Das Jahr 1989 wurde traditionsgemäß mit dem Dreikönigsschießen eingeläutet.


06. Januar 1989: Einsatz der Riesenschleuder beim Dreikönigsschießen.

Am 06. Januar trafen sich Bataillonsangehörige, Soldaten der Reserve sowie militärische und zivile Gäste auf dem Schießstand in Hermeskeil, um an einem anregenden Schießprogramm teilzunehmen. In diesem Jahr kam eine überdimensionale Schleuder zum Einsatz. Das Schießen endete mit einem Landsknechtsbiwak und Kameradschaftsabend in der Kaserne.

Erneut stand ein Kommandeurswechsel ins Haus. Am 10. März übergab nach zweijähriger Verwendung Oberstleutnant Mössinger das Kommando an Major Schröder, den zehnten Kommandeur seit Bestehen des Bataillons.


10. März 1989: OTL Messungen (vorn links) übergibt das Bataillon an Major Schröder ( mit der Bataillonsfahne ). Mitte: Oberst Schlereth, KNschKdr 3.

Am 14. August erreichte das Bataillon eine traurige Nachricht. Oberstleutnant a. D. Rehberger, der zweite Kommandeur des Bataillons, verstarb am 13. August. Oberstleutnant a. D. Rehberger war Kommandeur vom 01. Januar 1962 bis 31. März 1968.

Wie jedes Jahr, so verlegte auch 1989 das Bataillon auf einen Truppenübungsplatz. Vom 18. bis 22. September fanden Schießvorhaben in Daaden statt.

Die Übung "Blaues Band" kam vom 05. bis 12. Oktober auf das Bataillon zu. Grundsätzlich wurde dabei die Zusammenarbeit mit dem Nachschubbataillon 310 geübt. In die Übung waren je nach Auftrag 2 bis 3 Kompanien des Nachschubbataillons als Materialkompanien eingebunden.

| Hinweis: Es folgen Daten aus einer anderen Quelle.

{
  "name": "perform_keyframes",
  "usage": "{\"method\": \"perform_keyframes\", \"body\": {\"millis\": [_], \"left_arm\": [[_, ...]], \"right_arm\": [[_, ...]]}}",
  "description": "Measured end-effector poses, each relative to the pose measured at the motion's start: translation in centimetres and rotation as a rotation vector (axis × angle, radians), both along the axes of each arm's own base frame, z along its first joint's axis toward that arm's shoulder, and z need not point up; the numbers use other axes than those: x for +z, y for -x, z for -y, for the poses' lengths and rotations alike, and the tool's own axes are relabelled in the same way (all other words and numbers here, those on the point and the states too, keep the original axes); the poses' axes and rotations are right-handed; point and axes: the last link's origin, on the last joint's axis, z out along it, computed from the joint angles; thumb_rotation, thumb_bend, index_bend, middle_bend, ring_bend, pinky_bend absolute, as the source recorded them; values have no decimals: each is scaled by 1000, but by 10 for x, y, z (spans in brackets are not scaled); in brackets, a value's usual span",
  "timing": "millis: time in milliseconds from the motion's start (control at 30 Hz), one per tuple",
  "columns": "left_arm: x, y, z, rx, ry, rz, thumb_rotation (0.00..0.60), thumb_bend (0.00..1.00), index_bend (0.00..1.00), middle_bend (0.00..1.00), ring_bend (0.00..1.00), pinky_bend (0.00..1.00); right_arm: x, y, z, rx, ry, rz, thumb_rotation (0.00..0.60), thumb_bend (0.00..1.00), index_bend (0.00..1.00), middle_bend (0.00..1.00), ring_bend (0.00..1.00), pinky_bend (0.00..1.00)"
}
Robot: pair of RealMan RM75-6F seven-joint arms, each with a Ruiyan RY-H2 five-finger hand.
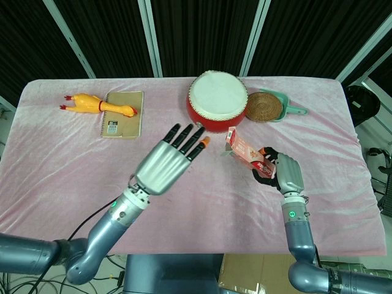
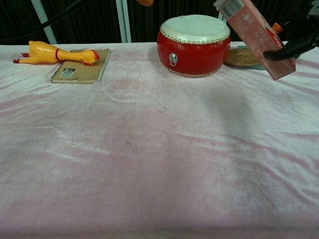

Was innerhalb eines Jahres neben den zahlreichen Veranstaltungen vom Bataillon gefordert wurde, sollen die folgenden Zahlen unterstreichen. Das Bataillon fuhr 2,9 Millionen Kilometer, davon alleine 2,1 Millionen Transportkilometer. Es transportierte über 45.000 Tonnen Material, sowie über 20.000 Kubikmeter Betriebsstoff. Darüber hinaus bildete das Bataillon 1210 Rekruten aus.